New Merge Policy for an always-green hydra

The label-based merge looks good. This is probably what we would need to do if we can’t force our batching requirements into GitHub’s native merge-train feature.

But yes, as you mentioned I would not merge directly but put into a merge train so that we can test in the finally merged result instead of testing each change separately.

@timokau needs to read this, too. /cc marvin

+1 for this.

https://bors.tech/ is a bot that does pretty much this. All it needs it for Hydra to report build status on a single Git branch.

10 Likes

The requirements for building Nixpkgs remind me of Bake, which you may want to have a look at. Unfortunately it hasn’t been maintained for some time but it has some interesting underlying ideas that seem relevant for Nixpkgs. From the blog post Maximum Patches, Minimum Time:

The problem Bake is trying to solve is:

  • You have a set of tests that must pass, which take several hours to run.
  • You have a current state of the world, which passes all the tests.
  • You have a stream of hundreds of incoming patches per day that can be applied to the current state.
  • You want to advance the state by applying patches, ensuring the current state always passes all tests.
  • You want to reject bad patches and apply good patches as fast as possible.
8 Likes

Bake sounds like exactly the workflow and logic that I am proposing!

Thanks for the ping! This is not really relevant for marvin. Marvin’s main purpose is basically allocating (hu)manpower (can’t think of a non-gendered term right now), not merging anything.

I do think its a very promising idea though, I have proposed something similar in the past.

One potential issue with your suggested approach comes to mind: How do you handle things that currently go through staging? If you keep the staging branch, you would still need to serialize the merge back into master which could potentially block things that would go straight through master right now.

1 Like

I think the proposal sounds good. I have a question though: would it be useful to have a distinction between packages that could result in failing NixOS tests and other packages (which could go directly in master)?

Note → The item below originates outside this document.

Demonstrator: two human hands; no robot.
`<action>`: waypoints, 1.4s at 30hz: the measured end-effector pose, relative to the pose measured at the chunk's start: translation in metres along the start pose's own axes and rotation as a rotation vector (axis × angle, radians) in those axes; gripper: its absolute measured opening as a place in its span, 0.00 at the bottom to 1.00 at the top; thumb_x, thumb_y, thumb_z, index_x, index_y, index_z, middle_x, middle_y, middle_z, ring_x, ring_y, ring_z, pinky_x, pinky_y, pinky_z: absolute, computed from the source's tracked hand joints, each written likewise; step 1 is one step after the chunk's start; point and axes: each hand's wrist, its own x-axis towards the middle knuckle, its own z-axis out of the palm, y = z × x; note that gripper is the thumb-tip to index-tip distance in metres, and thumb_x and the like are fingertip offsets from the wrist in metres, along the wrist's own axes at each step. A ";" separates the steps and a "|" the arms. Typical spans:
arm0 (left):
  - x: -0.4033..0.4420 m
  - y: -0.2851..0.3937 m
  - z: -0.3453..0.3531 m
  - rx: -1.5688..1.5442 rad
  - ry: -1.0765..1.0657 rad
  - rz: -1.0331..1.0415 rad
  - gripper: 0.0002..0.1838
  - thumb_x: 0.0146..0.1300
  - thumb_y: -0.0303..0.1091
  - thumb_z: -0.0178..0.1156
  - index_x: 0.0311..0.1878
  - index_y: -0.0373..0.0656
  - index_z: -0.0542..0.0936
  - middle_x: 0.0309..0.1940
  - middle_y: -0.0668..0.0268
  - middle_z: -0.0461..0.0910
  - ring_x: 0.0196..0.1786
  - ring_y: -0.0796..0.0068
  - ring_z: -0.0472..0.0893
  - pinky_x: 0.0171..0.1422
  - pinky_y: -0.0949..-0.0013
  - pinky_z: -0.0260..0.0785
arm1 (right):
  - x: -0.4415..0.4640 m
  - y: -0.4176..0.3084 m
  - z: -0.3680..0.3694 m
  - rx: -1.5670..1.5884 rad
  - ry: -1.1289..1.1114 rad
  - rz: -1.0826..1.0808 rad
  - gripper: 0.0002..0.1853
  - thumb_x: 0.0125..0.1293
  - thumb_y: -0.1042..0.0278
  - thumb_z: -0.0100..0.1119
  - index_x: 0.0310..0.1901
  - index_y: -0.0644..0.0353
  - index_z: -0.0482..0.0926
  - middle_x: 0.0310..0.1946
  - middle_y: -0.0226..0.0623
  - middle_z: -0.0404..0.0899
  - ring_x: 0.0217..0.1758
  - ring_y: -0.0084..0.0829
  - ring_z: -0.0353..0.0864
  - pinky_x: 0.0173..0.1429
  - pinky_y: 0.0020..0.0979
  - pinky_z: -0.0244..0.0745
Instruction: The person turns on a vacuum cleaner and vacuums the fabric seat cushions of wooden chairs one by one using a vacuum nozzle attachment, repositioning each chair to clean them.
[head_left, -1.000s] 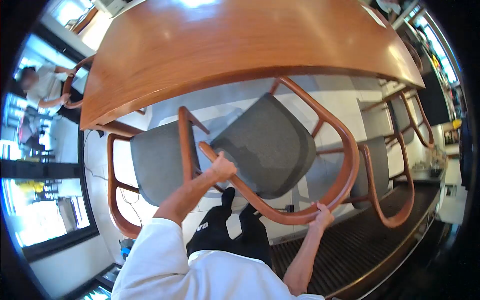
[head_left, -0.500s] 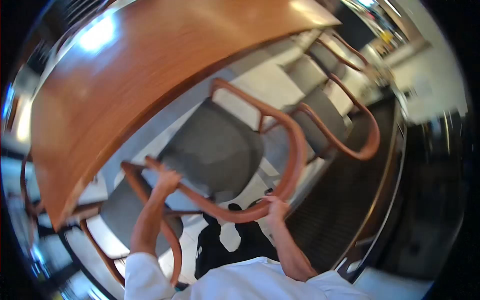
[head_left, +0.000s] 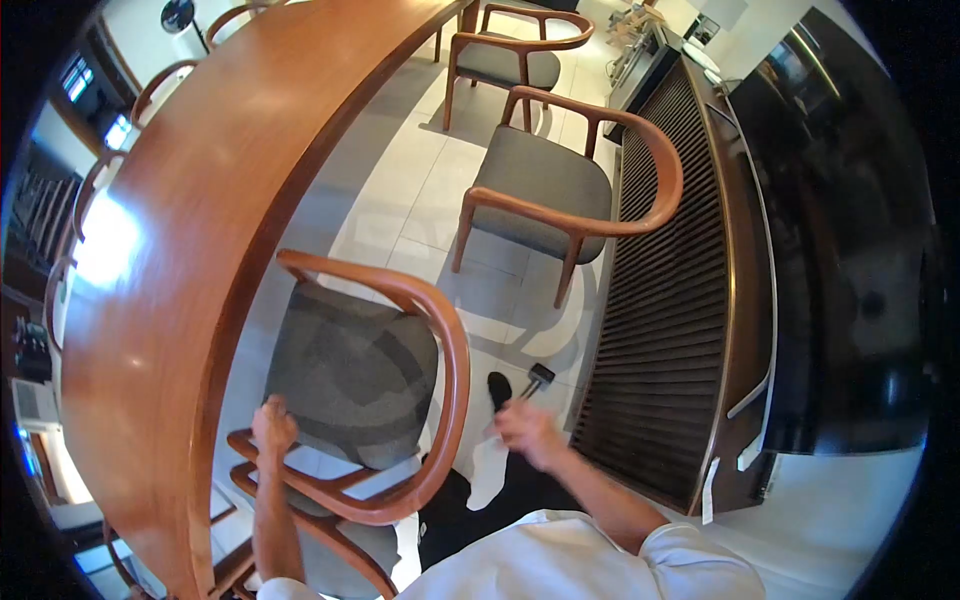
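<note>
A: How should that near chair be handled?

B: With 2 points of support rather than 1, I'd say: a firm hold on its arm and a palm on the curved back rail, keeping the wood off the worktop. Mind the lower chair too; its frame sits close under that arm, so a level, slow movement seems safest.

A: What are the 2 hands doing?

B: The left hand is curled around the arm near its front end. The right hand is blurred, apart from the rail, and I can't tell how its fingers stand. A dark handled object shows just beyond it; whether they touch, I can't say.

A: And where is the chair from there?

B: Its seat lies between the hands and a little ahead, right of the left hand. The worktop is on the left hand's outer side. Another chair stands well ahead of the right hand, with a slatted cabinet to that hand's right.
</note>
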 end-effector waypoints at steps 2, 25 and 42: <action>0.038 0.150 -0.074 -0.451 0.275 0.067 0.17 0.54 0.28 0.69 0.48 0.37 0.84 0.38 0.50 0.87 0.41 0.53 0.89 0.48 0.57 0.80 | 0.055 -0.076 -0.077 -0.028 0.272 -0.161 0.14 0.72 0.57 0.60 0.48 0.60 0.78 0.38 0.41 0.83 0.39 0.34 0.85 0.43 0.37 0.84; 0.223 0.682 0.084 0.124 -0.478 0.251 0.16 0.47 0.39 0.75 0.39 0.44 0.88 0.39 0.49 0.89 0.44 0.50 0.89 0.53 0.52 0.81 | 0.331 -0.409 -0.352 0.133 0.767 -0.827 0.20 0.54 0.79 0.57 0.50 0.69 0.79 0.25 0.38 0.78 0.18 0.30 0.77 0.21 0.34 0.75; 0.233 0.910 0.174 -0.516 -0.418 0.036 0.29 0.50 0.50 0.76 0.35 0.25 0.86 0.35 0.41 0.87 0.42 0.51 0.90 0.46 0.54 0.80 | 0.279 0.023 -0.367 -0.702 1.070 0.105 0.14 0.66 0.60 0.60 0.39 0.65 0.82 0.35 0.53 0.83 0.42 0.58 0.82 0.52 0.52 0.76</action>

I think this has two benefits:

  1. It reduces the size of builds needed for the merge train and bisection.
  2. Some things fail on Hydra because of stupid reasons. To give one example: amd-blis fails when it ends up on a Hydra node that is so old that it doesn’t have AVX instructions. Since this is quick-to-compile leaf package, it’s ok to have it fail on Hydra on the odd occasion it ends up on an old build node.

I think this is a label that we do not have now (unless I missed it), which could probably added relatively easily: affects-nixos-test and perhaps a report to go with it, so that people could trigger the tests with ofborg.

2 Likes

Well, it sounds nice, but I’m afraid it won’t be as easy to implement as it sounds (in our case). All the checks are relatively expensive right now. Just evaluating all NixOS tests takes over ten minutes by itself.* We only do it once a day by default – surely in order to save resources. I think they also get reran way more often than “necessary”, as this stuff just isn’t optimized for “good caching”.

:thinking: if we want to give more machine resources in exchange for improving this, I’d suggest (discussing) two relatively easy steps:

  • Evaluate trunk-combined more often.
    With that trivial step (a couple clicks for me) it would be much easier to quickly determine that we have a problem and narrow it down to the merge/commit that started it.
  • Include tests in a staging-next jobset.
    Right now there’s the complication that our “release” expressions don’t have a good way of including both Darwin stuff and NixOS tests in a single jobset, which is AFAIK why so far staging-next branch (the big changes, often riskier) get merged to master without running NixOS tests.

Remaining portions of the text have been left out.